[[ DATA, beginning ]]

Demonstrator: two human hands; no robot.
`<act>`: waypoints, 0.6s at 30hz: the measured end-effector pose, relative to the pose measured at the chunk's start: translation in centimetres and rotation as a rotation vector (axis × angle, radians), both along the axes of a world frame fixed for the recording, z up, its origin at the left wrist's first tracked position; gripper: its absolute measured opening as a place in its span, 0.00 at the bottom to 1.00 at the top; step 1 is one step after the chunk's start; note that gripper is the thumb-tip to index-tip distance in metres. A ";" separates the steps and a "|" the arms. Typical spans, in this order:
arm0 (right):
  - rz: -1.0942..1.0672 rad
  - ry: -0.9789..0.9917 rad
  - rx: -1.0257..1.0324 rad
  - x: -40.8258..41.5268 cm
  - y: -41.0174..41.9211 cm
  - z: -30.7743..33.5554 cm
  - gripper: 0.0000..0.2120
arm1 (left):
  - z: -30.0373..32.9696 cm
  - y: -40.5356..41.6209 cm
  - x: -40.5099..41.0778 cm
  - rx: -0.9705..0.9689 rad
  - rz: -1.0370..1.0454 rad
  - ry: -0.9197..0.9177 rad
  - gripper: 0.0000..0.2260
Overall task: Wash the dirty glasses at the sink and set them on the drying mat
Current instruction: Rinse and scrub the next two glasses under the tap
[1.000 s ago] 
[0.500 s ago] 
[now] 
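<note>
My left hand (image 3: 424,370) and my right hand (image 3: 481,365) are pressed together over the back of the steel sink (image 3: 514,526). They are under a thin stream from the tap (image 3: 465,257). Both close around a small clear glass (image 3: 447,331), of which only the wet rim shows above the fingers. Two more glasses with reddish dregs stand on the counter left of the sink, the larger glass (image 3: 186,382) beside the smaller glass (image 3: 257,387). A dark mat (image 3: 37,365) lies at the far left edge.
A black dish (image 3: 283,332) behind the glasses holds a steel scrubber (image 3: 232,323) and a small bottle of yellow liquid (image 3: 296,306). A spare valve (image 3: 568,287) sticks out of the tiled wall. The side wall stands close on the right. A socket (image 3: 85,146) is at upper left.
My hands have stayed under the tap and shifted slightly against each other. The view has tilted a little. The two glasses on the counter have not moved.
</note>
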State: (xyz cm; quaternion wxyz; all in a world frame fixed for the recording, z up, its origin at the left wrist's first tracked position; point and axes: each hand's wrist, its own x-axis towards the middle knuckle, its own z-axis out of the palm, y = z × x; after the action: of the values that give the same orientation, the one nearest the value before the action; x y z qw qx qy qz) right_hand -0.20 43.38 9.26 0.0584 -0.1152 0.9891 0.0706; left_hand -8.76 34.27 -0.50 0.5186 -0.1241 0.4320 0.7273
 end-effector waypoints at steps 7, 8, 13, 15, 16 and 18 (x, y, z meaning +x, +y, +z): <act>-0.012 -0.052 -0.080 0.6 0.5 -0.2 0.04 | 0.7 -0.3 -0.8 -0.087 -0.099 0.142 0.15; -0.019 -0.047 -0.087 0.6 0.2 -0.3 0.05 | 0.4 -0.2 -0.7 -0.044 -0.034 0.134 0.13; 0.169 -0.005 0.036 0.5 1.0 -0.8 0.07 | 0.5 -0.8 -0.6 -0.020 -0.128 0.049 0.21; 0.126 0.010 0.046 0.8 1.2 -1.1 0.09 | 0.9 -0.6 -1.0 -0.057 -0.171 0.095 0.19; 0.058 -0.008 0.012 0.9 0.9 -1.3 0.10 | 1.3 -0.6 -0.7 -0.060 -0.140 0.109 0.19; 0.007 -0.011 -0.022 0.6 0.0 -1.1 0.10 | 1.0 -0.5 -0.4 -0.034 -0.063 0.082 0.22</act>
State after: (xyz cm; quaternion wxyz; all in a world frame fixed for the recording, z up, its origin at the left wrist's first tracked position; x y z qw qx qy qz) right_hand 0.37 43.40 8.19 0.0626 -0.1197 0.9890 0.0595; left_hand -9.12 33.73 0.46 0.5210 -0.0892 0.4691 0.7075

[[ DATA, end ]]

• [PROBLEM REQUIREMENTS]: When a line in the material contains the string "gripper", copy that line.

• [WRITTEN RESPONSE]:
`<act>`: waypoints, 0.6s at 30hz: the measured end-effector pose, relative to the pose measured at the chunk's start: translation in centimetres and rotation as a rotation vector (axis × angle, radians), both along the axes of a world frame fixed for the recording, z up, its origin at the left wrist's first tracked position; gripper: its absolute measured opening as a place in its span, 0.00 at the bottom to 1.00 at the top; step 1 is one step after the chunk's start; note that gripper is the thumb-tip to index-tip distance in metres. A ";" separates the steps and a "|" the arms. Typical spans, in this order:
  - gripper: 0.0000..0.2120
  - gripper: 0.0000..0.2260

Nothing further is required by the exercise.